Bundeswehr könnte bald Kindermilizen treffen

Quer durch alle Fraktionen wird überlegt, deutsche Soldaten in den Kongo zu schicken. Die Bundesregierung hält sich mit Zusagen zurück

BERLIN taz ■ Sollen auch deutsche Soldaten im UN-Friedenseinsatz Massaker im Kongo verhindern? Die Bundesregierung hält sich bisher bedeckt: „Die Einsatztruppe hat jede Unterstützung verdient, aber wir müssen prüfen, was im Rahmen unserer Kapazitäten möglich ist“, sagte Kerstin Müller, Staatsministerin im Auswärtigen Amt. Dagegen mehren sich im Bundestag Stimmen, die eine deutsche Beteiligung an der multinationalen Eingreiftruppe fordern – quer durch alle Fraktionen.

Winfried Nachtwei, sicherheitspolitischer Sprecher der Grünen, hält Hilfe beim Transport oder bei der Instandsetzung eines Flughafens für denkbar. „Wer im Kosovo-Konflikt das Argument des Völkermordes bringt, kann jetzt nicht lakonisch sagen, er habe keine Kapazitäten“, so Nachtwei gegenüber der taz an die Adresse des Verteidigungsministeriums. Auch die SPD-Verteidigungsexpertin Verena Wohlleben forderte in einem Interview, Deutschland dürfe sich einer Beteiligung nicht verweigern. Die Opposition kommt laut Presseberichten zu einem ähnlichen Schluss. In einem gemeinsamen Papier der Unionssprecher für Außen- und Entwicklungspolitik, Friedbert Pflüger und Christian Ruck, heißt es: Wenn die EU mit UN-Mandat eingreife, komme Deutschland nicht umhin, sich finanziell und möglicherweise auch mit Bundeswehr-Sanitätsflugzeugen zu beteiligen.

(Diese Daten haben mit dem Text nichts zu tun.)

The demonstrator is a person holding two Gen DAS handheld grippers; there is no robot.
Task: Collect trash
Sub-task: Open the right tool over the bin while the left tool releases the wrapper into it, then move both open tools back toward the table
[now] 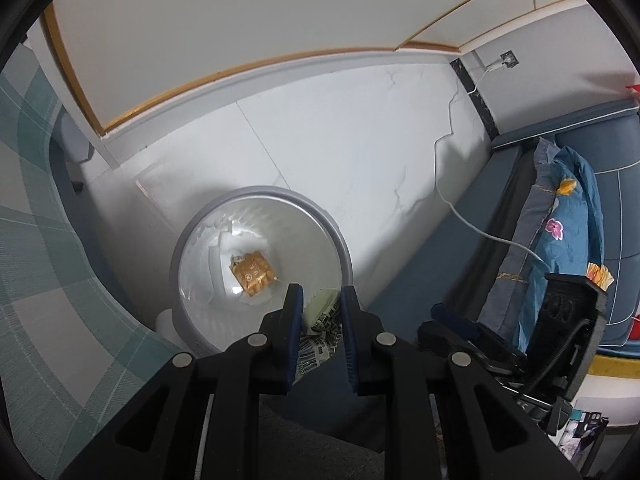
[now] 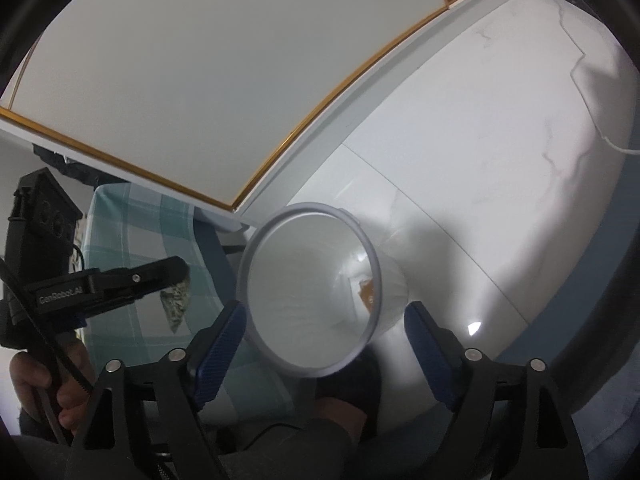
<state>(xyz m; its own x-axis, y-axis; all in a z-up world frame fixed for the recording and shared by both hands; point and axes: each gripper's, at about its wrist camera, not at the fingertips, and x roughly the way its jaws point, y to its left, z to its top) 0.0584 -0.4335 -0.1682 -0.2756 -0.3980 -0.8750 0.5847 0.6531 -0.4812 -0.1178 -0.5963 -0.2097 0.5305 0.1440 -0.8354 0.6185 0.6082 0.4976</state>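
Wrapper (image 1: 320,320), crumpled, pale green w/ black-and-white print, sits pinched between the blue pads of the left gripper (image 1: 321,300); jaws nearly closed, clamped on it, most of the wrapper bunched lower down between the fingers. From the right wrist view I see the same piece dangling below that gripper's tip, over the checked cloth (image 2: 132,232), i.e. not yet over the bin mouth. In my judgement I hold it this way, nose angled down, so a plain release drops it in once it is above the opening. Bin (image 1: 256,196), round, white w/ grey rim, stands on the pale marble-look floor (image 1: 360,140) just ahead of the left fingers; a thin clear liner seems to line it, though I can't confirm. Inside at the bottom: an orange packet (image 1: 254,272) on white paper, so at least one item is already collected. Right gripper (image 2: 324,320) has its jaws spread wide, nothing between the pads; the bin rim only shows through the gap, farther off. I judge it empty and free for the next pick. Outward: white cabinet w/ gold trim (image 1: 160,96) behind the bin, blue sofa (image 1: 460,248) to its right w/ a floral pillow (image 1: 568,208), a white cable (image 1: 476,228) trailing across floor and sofa. Risk, as I read it: a light wrapper may cling to a pad or drift past the rim if let go early.
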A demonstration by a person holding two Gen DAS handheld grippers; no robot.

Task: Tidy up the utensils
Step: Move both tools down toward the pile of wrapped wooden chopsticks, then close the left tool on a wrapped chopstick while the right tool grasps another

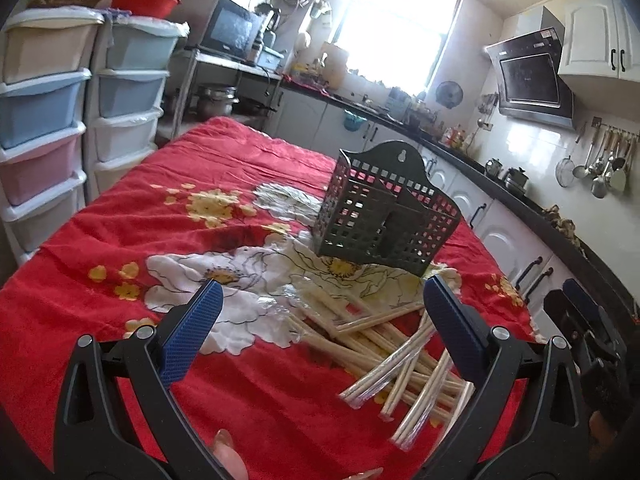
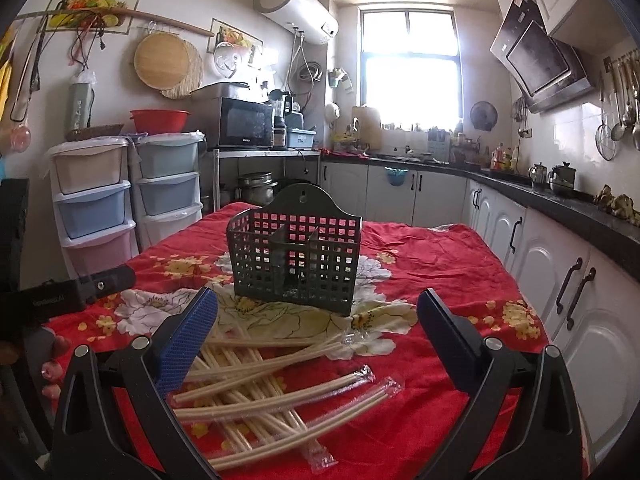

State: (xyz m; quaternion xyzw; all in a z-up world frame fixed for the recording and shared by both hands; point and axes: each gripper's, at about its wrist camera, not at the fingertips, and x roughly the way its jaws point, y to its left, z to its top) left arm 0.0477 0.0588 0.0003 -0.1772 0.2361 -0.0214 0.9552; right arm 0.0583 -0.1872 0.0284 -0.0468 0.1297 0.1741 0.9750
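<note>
Both pairs of jaws are spread wide and nothing is held: the left gripper (image 1: 320,312) and the right gripper (image 2: 318,320) are each poised above the pile of wrapped chopsticks (image 2: 280,380), which lies criss-crossed on the red floral tablecloth (image 2: 420,264) at the near side of the table. Just beyond the pile, apart from it, the dark perforated utensil holder (image 2: 294,258) stands upright, its compartments apparently empty but for something small at the bottom that cannot be made out.

No pair seems yet to have been sorted, so the task is judged to be at its start, with the first pick in hand. A single wrapped pair would need to be singled out; those at the right edge of the pile lie freest and could be pinched across their width, then tipped upright over a compartment.

Open cloth is left to the right of the pile and around the holder. In the left wrist view the pile is blurred. The near table edge is hidden behind the grippers.
</note>
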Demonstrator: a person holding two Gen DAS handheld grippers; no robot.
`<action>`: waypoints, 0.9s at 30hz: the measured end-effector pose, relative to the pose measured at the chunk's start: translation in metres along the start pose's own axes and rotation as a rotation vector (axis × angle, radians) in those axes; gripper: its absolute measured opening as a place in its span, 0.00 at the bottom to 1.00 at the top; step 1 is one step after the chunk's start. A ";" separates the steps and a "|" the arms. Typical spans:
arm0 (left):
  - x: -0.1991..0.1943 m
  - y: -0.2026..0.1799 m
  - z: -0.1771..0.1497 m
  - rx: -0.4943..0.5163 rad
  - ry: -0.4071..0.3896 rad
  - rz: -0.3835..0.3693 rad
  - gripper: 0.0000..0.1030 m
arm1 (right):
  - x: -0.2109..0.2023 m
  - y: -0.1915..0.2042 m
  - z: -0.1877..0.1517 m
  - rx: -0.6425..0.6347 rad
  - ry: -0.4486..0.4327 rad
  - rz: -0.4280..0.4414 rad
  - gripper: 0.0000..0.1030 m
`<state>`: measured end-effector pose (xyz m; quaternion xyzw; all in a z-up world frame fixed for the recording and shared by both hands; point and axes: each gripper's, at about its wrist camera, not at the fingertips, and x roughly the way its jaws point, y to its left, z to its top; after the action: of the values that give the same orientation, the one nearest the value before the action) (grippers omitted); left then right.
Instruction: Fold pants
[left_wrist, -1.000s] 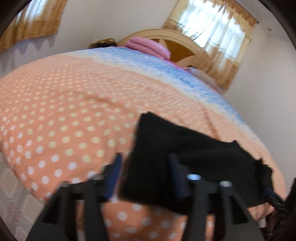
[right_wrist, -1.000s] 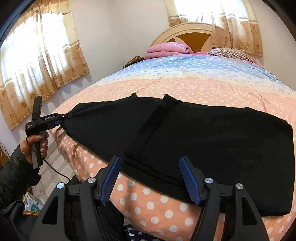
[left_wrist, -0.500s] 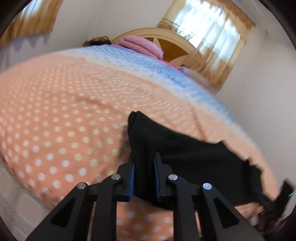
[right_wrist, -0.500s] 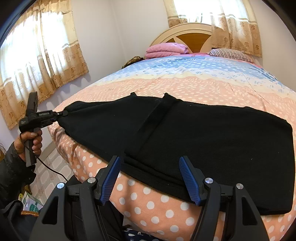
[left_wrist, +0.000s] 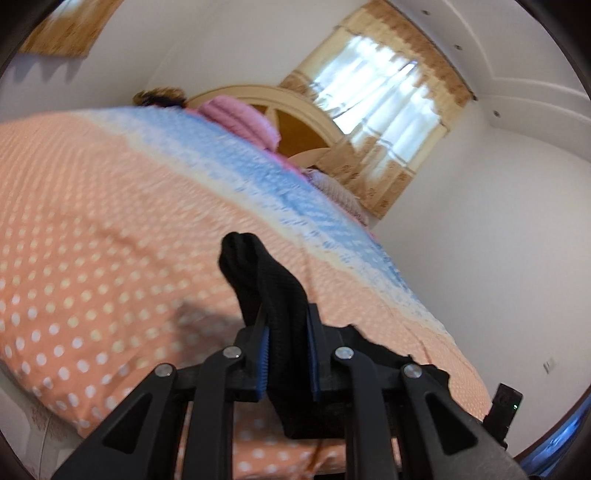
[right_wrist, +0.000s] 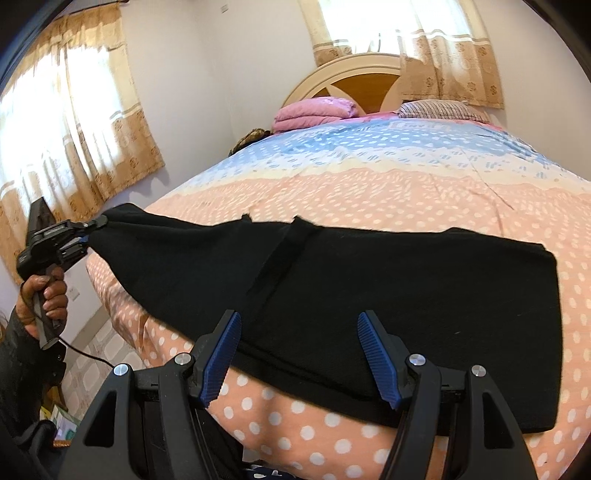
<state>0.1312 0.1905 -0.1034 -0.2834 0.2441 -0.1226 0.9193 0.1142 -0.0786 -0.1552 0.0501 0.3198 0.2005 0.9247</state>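
Black pants (right_wrist: 369, 288) lie spread across the near edge of the bed, folded lengthwise. My left gripper (left_wrist: 286, 332) is shut on the left end of the pants (left_wrist: 269, 284) and holds it lifted off the bedspread; it also shows in the right wrist view (right_wrist: 90, 225), at the far left, pulling the fabric up and taut. My right gripper (right_wrist: 299, 332) is open with its blue pads on either side of the pants' near edge, just above the fabric, holding nothing.
The bed (right_wrist: 388, 181) has a peach polka-dot and blue cover. A folded pink blanket (right_wrist: 314, 112) and a striped pillow (right_wrist: 439, 109) lie by the headboard (right_wrist: 354, 74). Curtained windows (right_wrist: 66, 129) stand left and behind. Tiled floor (right_wrist: 88, 354) is at lower left.
My left gripper closed on the left end of the pants and lifted it up off the bed, tilting upward. My right gripper stayed open at the near edge.
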 end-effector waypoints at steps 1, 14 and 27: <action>-0.001 -0.012 0.002 0.025 -0.006 -0.007 0.17 | -0.002 -0.003 0.001 0.007 -0.002 -0.003 0.65; 0.014 -0.135 0.009 0.216 -0.003 -0.192 0.17 | -0.042 -0.065 0.013 0.152 -0.044 -0.068 0.65; 0.081 -0.246 -0.032 0.416 0.200 -0.331 0.17 | -0.075 -0.135 0.005 0.331 -0.071 -0.193 0.65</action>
<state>0.1621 -0.0526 -0.0144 -0.1111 0.2533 -0.3460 0.8965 0.1090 -0.2326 -0.1382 0.1776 0.3189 0.0536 0.9295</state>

Die Debatte geht auf einen Entschluss des UNO-Sicherheitsrats vom Freitag zurück: Eine 1.400 Mann starke, multinationale Friedenstruppe unter französischer Führung soll die Bevölkerung der Demokratischen Republik Kongo schützen. Kindermilizen verfeindeter Stämme ermordeten in den vergangenen Wochen im Nordosten des Landes hunderte Menschen.

„Zum ersten Mal werden UN-Soldaten nicht militärischen Einheiten, sondern Kindern mit Kalaschnikows gegenüberstehen“, sagte gestern die grüne Parteichefin und Wehrexpertin Angelika Beer der taz. Es bestehe „dringender Handlungsbedarf“, so Beer weiter. Der UN-Einsatz sei absolut notwendig. Ein mögliches deutsches Engagement wollte sie nicht konkretisieren, mahnte jedoch eine Entscheidung „in kurzer Zeit“ an. Gegen die Beteiligung deutscher Soldaten sprach sich Rudolf Bindig aus, SPD-Sprecher für Menschenrechte. Die Bundesregierung müsse den Einsatz politisch unterstützen, doch sei die Bundeswehr massiv eingebunden. „Wir brauchen nicht in der ersten Reihe stehen, wenn es jetzt um konkrete Maßnahmen geht.“

Auch Hans-Peter Bartels, SPD-Mitglied im Verteidigungsausschuss, warnt vor allzu schnellen Versprechungen: Die Bundeswehr sei schon in neun verschiedenen Ländern im Einsatz, Logistik und Kräfte seien bereits „reichlich angespannt“.